- **EXERCISE BRIEF**:
What is needed is an exact printout of all the data.
═══ TASK DATA ═══
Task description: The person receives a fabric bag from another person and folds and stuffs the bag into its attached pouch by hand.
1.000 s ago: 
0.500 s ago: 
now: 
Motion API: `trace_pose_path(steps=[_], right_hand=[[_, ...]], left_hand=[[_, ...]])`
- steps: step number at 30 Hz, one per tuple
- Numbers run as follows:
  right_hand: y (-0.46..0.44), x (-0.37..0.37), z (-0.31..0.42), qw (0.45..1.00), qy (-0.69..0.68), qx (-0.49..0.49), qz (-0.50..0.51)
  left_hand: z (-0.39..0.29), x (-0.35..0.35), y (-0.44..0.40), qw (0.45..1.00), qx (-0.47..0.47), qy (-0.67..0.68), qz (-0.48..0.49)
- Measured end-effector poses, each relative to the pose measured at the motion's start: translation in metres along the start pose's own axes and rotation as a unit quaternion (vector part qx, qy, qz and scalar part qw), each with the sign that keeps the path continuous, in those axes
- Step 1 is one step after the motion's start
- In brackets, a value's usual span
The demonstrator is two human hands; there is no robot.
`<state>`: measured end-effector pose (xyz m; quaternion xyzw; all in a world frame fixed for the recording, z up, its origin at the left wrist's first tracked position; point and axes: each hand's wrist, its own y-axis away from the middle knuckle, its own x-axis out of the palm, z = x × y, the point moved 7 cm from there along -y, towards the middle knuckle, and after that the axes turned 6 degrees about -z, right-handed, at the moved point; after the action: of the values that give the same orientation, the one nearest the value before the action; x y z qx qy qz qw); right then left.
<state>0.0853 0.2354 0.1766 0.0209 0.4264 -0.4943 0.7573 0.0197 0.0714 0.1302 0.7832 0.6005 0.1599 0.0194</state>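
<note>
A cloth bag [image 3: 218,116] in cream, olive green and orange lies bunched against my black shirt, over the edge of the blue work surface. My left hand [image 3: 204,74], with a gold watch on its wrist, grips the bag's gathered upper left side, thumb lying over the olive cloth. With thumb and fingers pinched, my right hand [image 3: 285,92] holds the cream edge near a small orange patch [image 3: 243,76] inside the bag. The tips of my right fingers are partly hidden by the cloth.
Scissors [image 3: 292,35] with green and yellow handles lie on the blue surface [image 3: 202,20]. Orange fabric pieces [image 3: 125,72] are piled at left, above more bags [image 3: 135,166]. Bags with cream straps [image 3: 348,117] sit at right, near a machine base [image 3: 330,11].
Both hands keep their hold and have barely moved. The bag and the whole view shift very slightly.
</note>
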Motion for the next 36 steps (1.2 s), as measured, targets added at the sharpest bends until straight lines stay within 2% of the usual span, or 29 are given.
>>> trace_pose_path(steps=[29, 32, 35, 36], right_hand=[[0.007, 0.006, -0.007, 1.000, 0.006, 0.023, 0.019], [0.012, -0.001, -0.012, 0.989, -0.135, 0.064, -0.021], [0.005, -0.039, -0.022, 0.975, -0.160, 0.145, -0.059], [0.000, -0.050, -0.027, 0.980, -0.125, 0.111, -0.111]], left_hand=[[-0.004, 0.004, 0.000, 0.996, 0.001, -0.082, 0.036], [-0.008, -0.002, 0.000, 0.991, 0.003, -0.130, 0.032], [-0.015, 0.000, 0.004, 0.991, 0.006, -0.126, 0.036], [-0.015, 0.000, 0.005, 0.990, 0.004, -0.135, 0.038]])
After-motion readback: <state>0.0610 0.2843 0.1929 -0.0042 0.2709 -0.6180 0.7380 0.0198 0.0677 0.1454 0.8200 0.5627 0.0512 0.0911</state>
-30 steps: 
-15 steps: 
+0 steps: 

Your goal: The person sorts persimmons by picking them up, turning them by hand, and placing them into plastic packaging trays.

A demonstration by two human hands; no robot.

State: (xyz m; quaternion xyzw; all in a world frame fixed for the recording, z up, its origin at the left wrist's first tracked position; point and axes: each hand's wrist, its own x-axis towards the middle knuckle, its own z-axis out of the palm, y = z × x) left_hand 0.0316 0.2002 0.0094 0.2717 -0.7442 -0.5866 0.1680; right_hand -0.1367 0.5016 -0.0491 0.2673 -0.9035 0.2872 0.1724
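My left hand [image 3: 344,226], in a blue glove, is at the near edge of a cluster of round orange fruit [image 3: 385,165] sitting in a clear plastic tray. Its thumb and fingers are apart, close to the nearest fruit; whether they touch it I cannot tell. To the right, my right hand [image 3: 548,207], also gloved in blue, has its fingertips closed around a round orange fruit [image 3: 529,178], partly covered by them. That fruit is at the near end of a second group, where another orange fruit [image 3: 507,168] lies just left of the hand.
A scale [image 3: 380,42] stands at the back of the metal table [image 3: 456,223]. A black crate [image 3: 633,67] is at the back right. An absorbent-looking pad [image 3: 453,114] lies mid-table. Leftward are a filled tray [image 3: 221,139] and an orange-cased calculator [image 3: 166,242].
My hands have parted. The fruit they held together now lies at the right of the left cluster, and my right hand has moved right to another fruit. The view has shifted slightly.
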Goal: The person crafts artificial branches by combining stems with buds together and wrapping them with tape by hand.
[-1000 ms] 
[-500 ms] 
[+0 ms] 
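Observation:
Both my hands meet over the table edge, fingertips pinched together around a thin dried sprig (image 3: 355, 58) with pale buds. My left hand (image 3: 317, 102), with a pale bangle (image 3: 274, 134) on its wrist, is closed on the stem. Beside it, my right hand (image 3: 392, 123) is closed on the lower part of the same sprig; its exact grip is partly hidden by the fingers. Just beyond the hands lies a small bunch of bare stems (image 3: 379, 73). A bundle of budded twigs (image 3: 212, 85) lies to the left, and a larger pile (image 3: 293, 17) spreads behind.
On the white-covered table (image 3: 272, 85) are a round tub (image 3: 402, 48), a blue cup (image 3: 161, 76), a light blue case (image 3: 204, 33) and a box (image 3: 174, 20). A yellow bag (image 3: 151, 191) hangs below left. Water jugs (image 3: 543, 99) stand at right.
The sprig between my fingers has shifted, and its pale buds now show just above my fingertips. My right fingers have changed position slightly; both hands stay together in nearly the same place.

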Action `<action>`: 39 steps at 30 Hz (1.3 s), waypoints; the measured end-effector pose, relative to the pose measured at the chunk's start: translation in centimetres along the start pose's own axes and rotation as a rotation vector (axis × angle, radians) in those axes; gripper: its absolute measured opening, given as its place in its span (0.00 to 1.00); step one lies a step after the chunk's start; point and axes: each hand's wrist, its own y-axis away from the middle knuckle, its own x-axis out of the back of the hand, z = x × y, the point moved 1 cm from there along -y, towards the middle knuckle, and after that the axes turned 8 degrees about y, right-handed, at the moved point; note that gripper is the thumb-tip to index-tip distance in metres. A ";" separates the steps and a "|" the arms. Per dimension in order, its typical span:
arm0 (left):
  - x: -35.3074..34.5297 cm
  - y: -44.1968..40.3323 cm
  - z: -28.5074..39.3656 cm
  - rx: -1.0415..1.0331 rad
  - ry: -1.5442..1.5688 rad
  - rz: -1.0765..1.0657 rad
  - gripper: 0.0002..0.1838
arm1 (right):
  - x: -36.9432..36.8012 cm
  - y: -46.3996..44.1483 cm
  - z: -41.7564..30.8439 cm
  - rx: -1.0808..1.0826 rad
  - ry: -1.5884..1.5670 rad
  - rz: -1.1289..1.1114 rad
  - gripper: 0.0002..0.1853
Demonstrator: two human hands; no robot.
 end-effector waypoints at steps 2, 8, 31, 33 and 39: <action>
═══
- **REPLY TO THE TASK**:
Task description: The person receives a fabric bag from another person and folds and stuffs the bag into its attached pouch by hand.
1.000 s ago: 
0.500 s ago: 
now: 
Motion API: `trace_pose_path(steps=[_], right_hand=[[_, ...]], left_hand=[[_, ...]])`
- steps: step number at 30 Hz, one per tuple
- Numbers run as follows:
  right_hand: y (-0.46..0.44), x (-0.37..0.37), z (-0.31..0.42), qw (0.45..1.00), qy (-0.69..0.68), qx (-0.49..0.49), qz (-0.50..0.51)
  left_hand: z (-0.39..0.29), x (-0.35..0.35), y (-0.44..0.40), qw (0.45..1.00), qx (-0.47..0.47), qy (-0.67..0.68), qz (-0.48..0.49)
- Measured end-effector poses, each relative to the pose measured at the motion's start: translation in metres along the start pose's own axes and rotation as a unit quaternion (vector part qx, qy, qz and scalar part qw), each with the sign that keeps the path continuous, in those axes
- Step 1 is one step after the motion's start
- In brackets, a value's usual span
The demonstrator is two human hands; there is no robot.
`<state>`: measured end-effector pose (xyz m; quaternion xyzw; all in a world frame fixed for the recording, z up, its origin at the left wrist's first tracked position; point and axes: each hand's wrist, its own y-axis away from the middle knuckle, its own x-axis out of the palm, z = x × y, the point moved 7 cm from there along -y, towards the middle knuckle, and after that the axes turned 6 degrees about -z, right-handed, at the moved point; after the action: of the values that give the same orientation, the one nearest the value before the action; x y z qx qy qz qw); right then left.
<state>0.0853 0.2354 0.1766 0.0209 0.4264 -0.4943 0.7573 0.0197 0.0714 0.1302 0.7832 0.6005 0.1599 0.0194</state>
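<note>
A cloth bag [image 3: 218,116] in cream, olive green and orange lies bunched against my black shirt, over the edge of the blue work surface. My left hand [image 3: 204,74], with a gold watch on its wrist, grips the bag's gathered upper left side, thumb lying over the olive cloth. With thumb and fingers pinched, my right hand [image 3: 285,92] holds the cream edge near a small orange patch [image 3: 243,76] inside the bag. The tips of my right fingers are partly hidden by the cloth.
Scissors [image 3: 292,35] with green and yellow handles lie on the blue surface [image 3: 202,20]. Orange fabric pieces [image 3: 125,72] are piled at left, above more bags [image 3: 135,166]. Bags with cream straps [image 3: 348,117] sit at right, near a machine base [image 3: 330,11].
Both hands keep their hold and have barely moved. The bag and the whole view shift very slightly.
</note>
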Motion for the next 36 steps (1.2 s), as measured, targets added at the sharpest bends until straight lines stay within 2% of the usual span, or 29 are given.
>>> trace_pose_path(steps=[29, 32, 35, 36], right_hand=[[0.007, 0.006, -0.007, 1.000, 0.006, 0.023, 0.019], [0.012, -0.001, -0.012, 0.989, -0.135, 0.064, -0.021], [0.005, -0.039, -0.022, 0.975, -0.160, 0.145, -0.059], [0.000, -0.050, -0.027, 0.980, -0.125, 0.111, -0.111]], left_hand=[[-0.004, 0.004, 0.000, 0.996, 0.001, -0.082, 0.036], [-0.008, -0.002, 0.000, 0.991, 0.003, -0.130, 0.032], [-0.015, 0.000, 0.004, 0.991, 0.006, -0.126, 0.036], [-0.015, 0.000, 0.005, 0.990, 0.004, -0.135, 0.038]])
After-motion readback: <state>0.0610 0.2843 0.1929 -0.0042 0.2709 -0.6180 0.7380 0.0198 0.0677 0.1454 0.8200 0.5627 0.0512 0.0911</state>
-30 steps: 
-15 steps: 
+0 steps: 

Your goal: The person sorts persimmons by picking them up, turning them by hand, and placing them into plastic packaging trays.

A demonstration by two human hands; no robot.

State: (xyz m; quaternion xyzw; all in a world frame fixed for the recording, z up, its origin at the left wrist's first tracked position; point and axes: each hand's wrist, its own x-axis towards the middle knuckle, its own z-axis out of the palm, y = z × x) left_hand 0.0316 0.2002 0.0094 0.2717 -0.7442 -0.5866 0.1680; right_hand -0.1367 0.5016 -0.0491 0.2673 -0.9035 0.2872 0.1724
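My left hand [image 3: 344,226], in a blue glove, is at the near edge of a cluster of round orange fruit [image 3: 385,165] sitting in a clear plastic tray. Its thumb and fingers are apart, close to the nearest fruit; whether they touch it I cannot tell. To the right, my right hand [image 3: 548,207], also gloved in blue, has its fingertips closed around a round orange fruit [image 3: 529,178], partly covered by them. That fruit is at the near end of a second group, where another orange fruit [image 3: 507,168] lies just left of the hand.
A scale [image 3: 380,42] stands at the back of the metal table [image 3: 456,223]. A black crate [image 3: 633,67] is at the back right. An absorbent-looking pad [image 3: 453,114] lies mid-table. Leftward are a filled tray [image 3: 221,139] and an orange-cased calculator [image 3: 166,242].
My hands have parted. The fruit they held together now lies at the right of the left cluster, and my right hand has moved right to another fruit. The view has shifted slightly.
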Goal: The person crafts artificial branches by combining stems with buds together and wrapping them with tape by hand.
[-1000 ms] 
[-500 ms] 
[+0 ms] 
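Observation:
Both my hands meet over the table edge, fingertips pinched together around a thin dried sprig (image 3: 355, 58) with pale buds. My left hand (image 3: 317, 102), with a pale bangle (image 3: 274, 134) on its wrist, is closed on the stem. Beside it, my right hand (image 3: 392, 123) is closed on the lower part of the same sprig; its exact grip is partly hidden by the fingers. Just beyond the hands lies a small bunch of bare stems (image 3: 379, 73). A bundle of budded twigs (image 3: 212, 85) lies to the left, and a larger pile (image 3: 293, 17) spreads behind.
On the white-covered table (image 3: 272, 85) are a round tub (image 3: 402, 48), a blue cup (image 3: 161, 76), a light blue case (image 3: 204, 33) and a box (image 3: 174, 20). A yellow bag (image 3: 151, 191) hangs below left. Water jugs (image 3: 543, 99) stand at right.
The sprig between my fingers has shifted, and its pale buds now show just above my fingertips. My right fingers have changed position slightly; both hands stay together in nearly the same place.
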
Action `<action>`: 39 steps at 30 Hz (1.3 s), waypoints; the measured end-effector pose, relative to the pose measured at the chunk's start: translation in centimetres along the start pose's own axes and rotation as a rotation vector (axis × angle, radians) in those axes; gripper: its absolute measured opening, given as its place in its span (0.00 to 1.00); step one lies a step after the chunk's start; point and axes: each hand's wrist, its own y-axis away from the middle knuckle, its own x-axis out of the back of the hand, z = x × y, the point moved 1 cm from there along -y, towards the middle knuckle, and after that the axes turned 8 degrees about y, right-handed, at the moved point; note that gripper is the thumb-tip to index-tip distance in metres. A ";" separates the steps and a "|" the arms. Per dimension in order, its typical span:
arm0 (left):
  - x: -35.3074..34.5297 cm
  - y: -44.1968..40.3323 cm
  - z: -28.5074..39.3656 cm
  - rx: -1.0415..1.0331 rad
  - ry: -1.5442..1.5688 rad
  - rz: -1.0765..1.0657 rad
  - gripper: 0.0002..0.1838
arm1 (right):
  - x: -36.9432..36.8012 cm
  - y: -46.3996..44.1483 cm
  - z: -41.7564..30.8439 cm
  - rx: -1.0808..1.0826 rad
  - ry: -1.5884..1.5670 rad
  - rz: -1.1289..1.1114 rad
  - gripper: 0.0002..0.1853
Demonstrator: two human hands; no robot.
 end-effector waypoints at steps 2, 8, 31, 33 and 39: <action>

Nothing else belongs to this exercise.